* [About this task]: Lines with "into": report how many there are in the listing below, giving the number and nothing else.

[[ Extracted material, beginning ]]

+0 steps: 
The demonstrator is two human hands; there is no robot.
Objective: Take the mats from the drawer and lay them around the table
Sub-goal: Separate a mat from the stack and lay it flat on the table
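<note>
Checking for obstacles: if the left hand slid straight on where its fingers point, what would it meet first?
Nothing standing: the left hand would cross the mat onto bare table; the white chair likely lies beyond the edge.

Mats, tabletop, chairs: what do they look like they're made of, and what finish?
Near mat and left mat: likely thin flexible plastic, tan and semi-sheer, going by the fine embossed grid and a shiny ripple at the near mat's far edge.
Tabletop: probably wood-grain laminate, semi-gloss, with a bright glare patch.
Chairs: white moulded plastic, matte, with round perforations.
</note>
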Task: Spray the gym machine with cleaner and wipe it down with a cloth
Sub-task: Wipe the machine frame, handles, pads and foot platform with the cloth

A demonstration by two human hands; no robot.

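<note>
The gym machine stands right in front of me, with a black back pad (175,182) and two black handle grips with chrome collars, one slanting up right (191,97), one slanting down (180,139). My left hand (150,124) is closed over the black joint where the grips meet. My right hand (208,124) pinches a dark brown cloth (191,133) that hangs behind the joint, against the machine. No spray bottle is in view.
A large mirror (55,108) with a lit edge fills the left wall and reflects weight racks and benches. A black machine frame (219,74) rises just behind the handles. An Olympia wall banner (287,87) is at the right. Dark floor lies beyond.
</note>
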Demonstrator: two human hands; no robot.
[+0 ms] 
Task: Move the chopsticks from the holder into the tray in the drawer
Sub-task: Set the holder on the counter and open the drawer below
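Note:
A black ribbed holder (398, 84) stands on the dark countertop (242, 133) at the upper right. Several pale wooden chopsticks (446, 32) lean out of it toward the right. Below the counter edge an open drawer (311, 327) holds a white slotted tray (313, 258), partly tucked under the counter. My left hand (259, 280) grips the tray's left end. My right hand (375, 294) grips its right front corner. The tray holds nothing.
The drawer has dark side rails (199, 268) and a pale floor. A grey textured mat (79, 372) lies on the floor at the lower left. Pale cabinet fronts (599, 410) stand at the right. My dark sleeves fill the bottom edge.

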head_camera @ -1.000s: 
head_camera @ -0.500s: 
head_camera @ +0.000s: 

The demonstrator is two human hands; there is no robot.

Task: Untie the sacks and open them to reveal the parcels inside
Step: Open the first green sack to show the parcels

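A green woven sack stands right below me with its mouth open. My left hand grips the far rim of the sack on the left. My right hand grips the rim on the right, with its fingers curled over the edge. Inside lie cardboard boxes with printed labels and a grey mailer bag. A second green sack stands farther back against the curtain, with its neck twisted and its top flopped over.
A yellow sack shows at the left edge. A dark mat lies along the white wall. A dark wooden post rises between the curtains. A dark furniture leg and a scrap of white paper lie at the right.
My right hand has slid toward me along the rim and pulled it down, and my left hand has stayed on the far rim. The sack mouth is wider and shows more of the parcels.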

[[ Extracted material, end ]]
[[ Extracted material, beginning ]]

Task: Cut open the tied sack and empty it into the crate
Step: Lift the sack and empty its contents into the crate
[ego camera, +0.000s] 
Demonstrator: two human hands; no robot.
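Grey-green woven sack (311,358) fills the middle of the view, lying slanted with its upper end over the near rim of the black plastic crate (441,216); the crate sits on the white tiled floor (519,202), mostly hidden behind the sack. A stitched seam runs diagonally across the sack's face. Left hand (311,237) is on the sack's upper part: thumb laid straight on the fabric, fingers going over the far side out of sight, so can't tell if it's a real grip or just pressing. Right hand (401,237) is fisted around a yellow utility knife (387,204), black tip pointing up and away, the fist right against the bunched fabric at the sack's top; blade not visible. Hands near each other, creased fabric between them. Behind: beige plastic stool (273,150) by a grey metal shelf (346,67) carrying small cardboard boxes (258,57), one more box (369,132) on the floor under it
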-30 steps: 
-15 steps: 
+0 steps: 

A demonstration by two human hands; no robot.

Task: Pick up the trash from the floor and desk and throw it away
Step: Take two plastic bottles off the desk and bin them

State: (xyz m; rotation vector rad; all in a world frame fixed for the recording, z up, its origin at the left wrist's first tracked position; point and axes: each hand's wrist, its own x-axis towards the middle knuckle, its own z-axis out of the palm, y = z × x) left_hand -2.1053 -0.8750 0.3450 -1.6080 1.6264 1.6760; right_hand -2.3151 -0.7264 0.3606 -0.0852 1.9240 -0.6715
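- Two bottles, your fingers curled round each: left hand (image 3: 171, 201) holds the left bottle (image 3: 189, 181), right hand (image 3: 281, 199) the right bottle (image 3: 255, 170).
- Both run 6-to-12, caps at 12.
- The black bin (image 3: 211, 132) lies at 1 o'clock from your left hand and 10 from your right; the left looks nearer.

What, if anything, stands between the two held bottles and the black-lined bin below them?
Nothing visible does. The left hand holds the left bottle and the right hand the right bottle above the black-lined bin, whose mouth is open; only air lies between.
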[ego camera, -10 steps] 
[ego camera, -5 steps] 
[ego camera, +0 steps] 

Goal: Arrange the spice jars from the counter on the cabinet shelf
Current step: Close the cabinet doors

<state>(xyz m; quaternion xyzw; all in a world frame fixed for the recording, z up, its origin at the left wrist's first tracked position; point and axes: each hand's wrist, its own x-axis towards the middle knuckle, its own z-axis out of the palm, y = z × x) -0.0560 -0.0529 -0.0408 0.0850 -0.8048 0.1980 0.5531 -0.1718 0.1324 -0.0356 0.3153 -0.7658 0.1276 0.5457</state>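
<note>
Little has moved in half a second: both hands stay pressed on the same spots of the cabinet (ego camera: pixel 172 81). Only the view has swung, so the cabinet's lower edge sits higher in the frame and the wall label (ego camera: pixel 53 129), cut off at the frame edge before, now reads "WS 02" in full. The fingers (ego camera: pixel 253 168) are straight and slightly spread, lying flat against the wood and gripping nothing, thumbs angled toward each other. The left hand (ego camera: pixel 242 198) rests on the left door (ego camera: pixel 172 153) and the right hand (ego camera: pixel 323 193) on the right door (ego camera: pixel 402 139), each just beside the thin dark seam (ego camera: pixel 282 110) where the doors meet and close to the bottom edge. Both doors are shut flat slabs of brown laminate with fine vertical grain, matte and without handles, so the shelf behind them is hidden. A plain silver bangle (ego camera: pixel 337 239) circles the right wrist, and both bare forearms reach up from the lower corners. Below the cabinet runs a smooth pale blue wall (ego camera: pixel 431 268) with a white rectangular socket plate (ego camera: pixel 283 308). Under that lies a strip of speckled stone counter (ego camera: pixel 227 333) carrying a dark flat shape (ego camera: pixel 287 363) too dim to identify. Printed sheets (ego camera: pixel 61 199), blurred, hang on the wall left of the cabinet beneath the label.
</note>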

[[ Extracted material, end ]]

* [Exercise response]: 3